Thursday, May 13, 2010

DO REPUBLICANS HAVE A 2010 VOTING MAJORITY FOR REPEAL?

David Weigel believes the repeal thing isn't working for Republicans, according to a new poll:

The new Wall Street Journal/NBC News poll has mostly good news for Republicans, who tie Democrats 44-44 in the generic ballot and who see most of their arguments catching fire. One argument that isn't? Total repeal of the Patient Protection and Affordable Care Act.



That's a 13-point margin for "give it a chance," which is not the argument conservatives want to go to the electorate with....

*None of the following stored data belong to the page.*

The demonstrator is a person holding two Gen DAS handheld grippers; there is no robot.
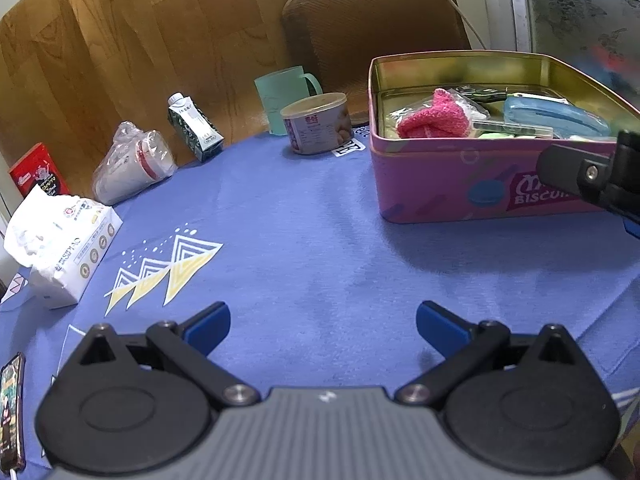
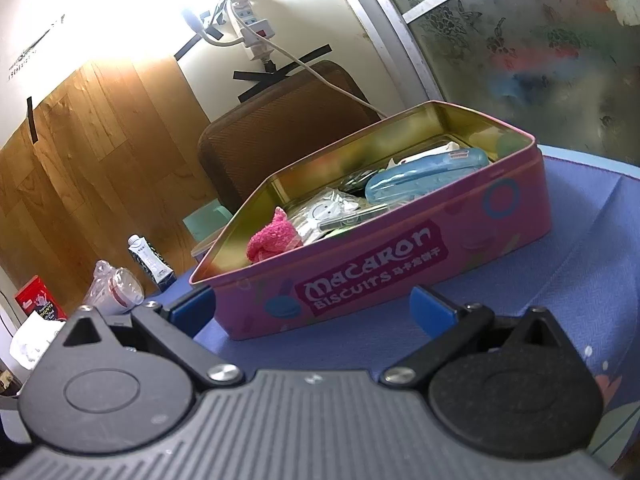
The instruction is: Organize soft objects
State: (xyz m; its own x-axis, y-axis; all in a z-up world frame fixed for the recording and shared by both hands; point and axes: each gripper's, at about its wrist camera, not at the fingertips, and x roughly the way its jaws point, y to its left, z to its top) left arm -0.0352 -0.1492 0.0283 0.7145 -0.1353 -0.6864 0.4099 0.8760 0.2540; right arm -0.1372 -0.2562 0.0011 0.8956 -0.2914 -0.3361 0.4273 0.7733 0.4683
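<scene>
Left wrist view is being filled by the blue tablecloth point(image 1: 304, 240), over which the left gripper point(image 1: 323, 326) is being held with its blue-tipped fingers spread wide and nothing between them. A phone point(image 1: 11, 408) at the near left edge, a tissue pack point(image 1: 60, 248), a tin can point(image 1: 316, 122) and a green mug point(image 1: 286, 96) are being shown fully only here. Part of the right gripper point(image 1: 592, 178) is being seen at the right edge, in front of the tin's near wall.

In the right wrist view, the right gripper point(image 2: 312, 308) is being held with fingers released and empty, close to the near left corner of the pink biscuit tin point(image 2: 400, 268). A power strip point(image 2: 252, 20) taped to the wall and its cable are being shown only there.

One pink fuzzy sock point(image 1: 434, 118), the soft thing of the task, is lying inside the tin at its left end, beside plastic packets and one blue case point(image 1: 556, 116). One milk carton point(image 1: 194, 128), one bag of wrapped cups point(image 1: 134, 168) and one red box point(image 1: 34, 170) are being seen along the far left of the table.

The table is being covered by a blue printed cloth. A brown chair back point(image 1: 376, 28) is standing behind it, with wood-patterned panelling on the wall at the left and a frosted patterned glass door point(image 2: 520, 40) at the right.
</scene>
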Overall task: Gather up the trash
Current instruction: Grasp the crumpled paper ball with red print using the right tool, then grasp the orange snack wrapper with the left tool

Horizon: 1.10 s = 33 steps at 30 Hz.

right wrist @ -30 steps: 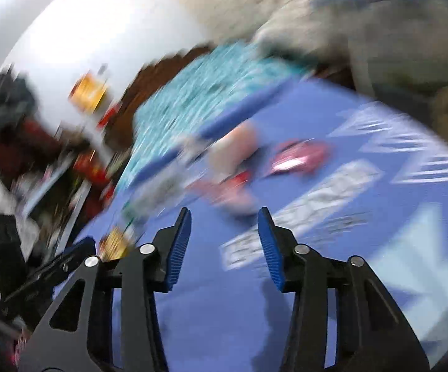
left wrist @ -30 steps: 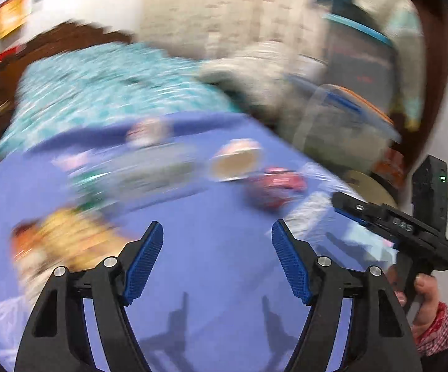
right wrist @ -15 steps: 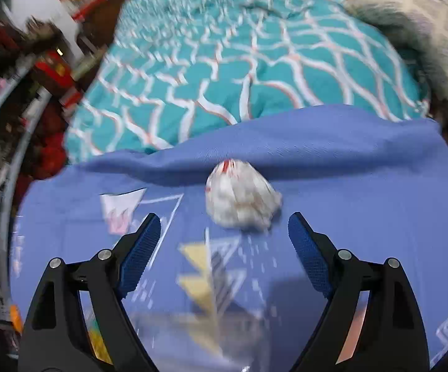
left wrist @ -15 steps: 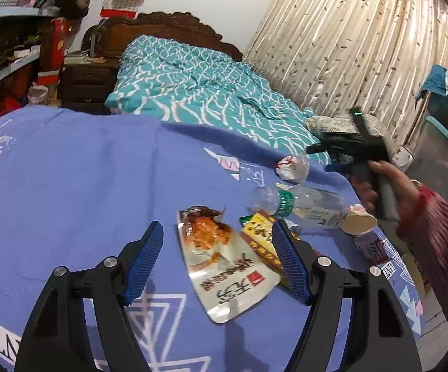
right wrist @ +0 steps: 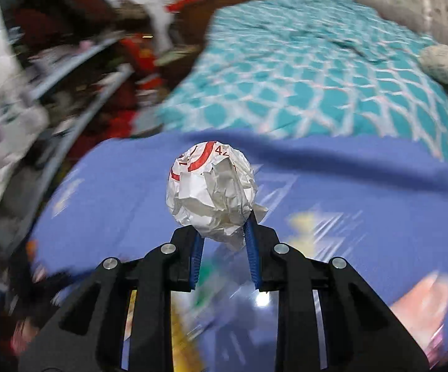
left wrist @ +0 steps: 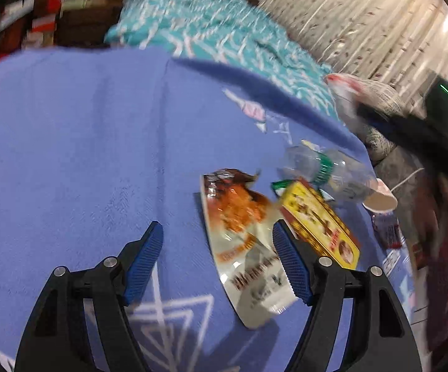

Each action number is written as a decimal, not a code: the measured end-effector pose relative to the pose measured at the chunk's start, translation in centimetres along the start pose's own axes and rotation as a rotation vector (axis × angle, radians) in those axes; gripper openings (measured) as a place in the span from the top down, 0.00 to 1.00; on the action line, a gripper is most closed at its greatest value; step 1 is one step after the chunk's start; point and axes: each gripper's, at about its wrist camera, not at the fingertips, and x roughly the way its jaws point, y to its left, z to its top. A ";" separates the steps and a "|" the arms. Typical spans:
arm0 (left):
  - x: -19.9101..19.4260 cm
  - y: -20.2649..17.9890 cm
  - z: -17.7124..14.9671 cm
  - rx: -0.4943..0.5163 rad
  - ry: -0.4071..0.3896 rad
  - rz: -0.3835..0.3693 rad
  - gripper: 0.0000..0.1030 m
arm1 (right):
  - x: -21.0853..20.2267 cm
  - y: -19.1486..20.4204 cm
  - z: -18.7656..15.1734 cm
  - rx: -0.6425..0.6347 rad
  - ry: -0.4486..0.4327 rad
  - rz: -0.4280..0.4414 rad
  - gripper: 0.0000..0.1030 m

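While the right claw (right wrist: 222, 232) tips down over the blue table (left wrist: 69, 139), its jaws are closing on a crumpled paper ball (right wrist: 213, 189). The blue pads press the bottom of the ball from both sides, and the ball sticks up above them, off the table. The bed (right wrist: 317, 77) with the teal cover sits behind the table.

The left claw (left wrist: 217, 260) also points down at the table. Its jaws stand wide apart and hold nothing. A shiny snack bag (left wrist: 242, 238) lies flat on the table between its pads. Just beside the bag is a yellow packet (left wrist: 320, 223). A clear plastic bottle (left wrist: 326, 170) lies on its side just past the packet, and a small cup (left wrist: 380, 201) lies by the bottle's end.
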 end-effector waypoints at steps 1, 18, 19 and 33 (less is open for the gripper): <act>0.1 0.3 0.5 -0.018 -0.002 -0.029 0.34 | -0.7 1.3 -1.9 -0.013 -0.016 0.026 0.73; -2.3 -1.4 -3.7 -0.039 -0.025 -0.123 0.83 | -4.9 0.2 -17.2 0.221 -0.123 -0.040 0.73; -3.8 -1.6 -5.0 -0.030 -0.039 -0.132 0.83 | -5.7 0.6 -17.5 0.217 -0.135 -0.044 0.73; -5.6 -9.4 -13.4 0.202 0.054 -0.110 0.79 | -13.5 2.9 -28.9 0.192 -0.114 -0.140 0.73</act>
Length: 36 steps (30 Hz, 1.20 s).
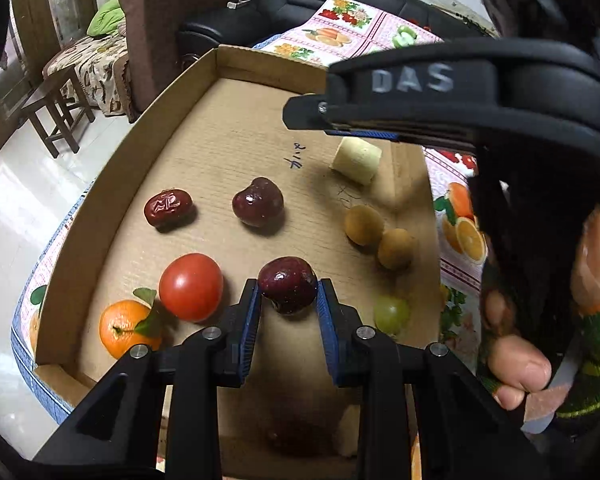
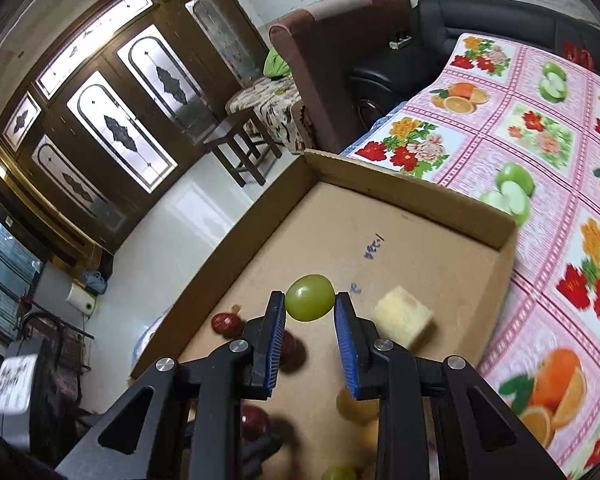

I'm not so sure about that. Remember, this is not a poll of likely voters, or even registered voters (14% of respondents said they aren't registered and 1% weren't sure). It's a poll of adult Americans -- and the adult Americans who seem much more likely to vote right now are the anti-health-care-reform crowd:

The voters who said they were most interested in the November elections favor Republican control of Congress by a 20-point margin, with 56% backing the GOP and 36% backing Democrats -- the highest gap all year on that question.

If the people in the pro-repeal 42% are more likely to vote than the people in the anti-repeal 55%, isn't it possible that we're close to a voting majority for repeal? Isn't it at least likely that there are voting majorities for repeal in many swing districts?

So, um, when are these very, very popular provisions of HCR supposed to kick in?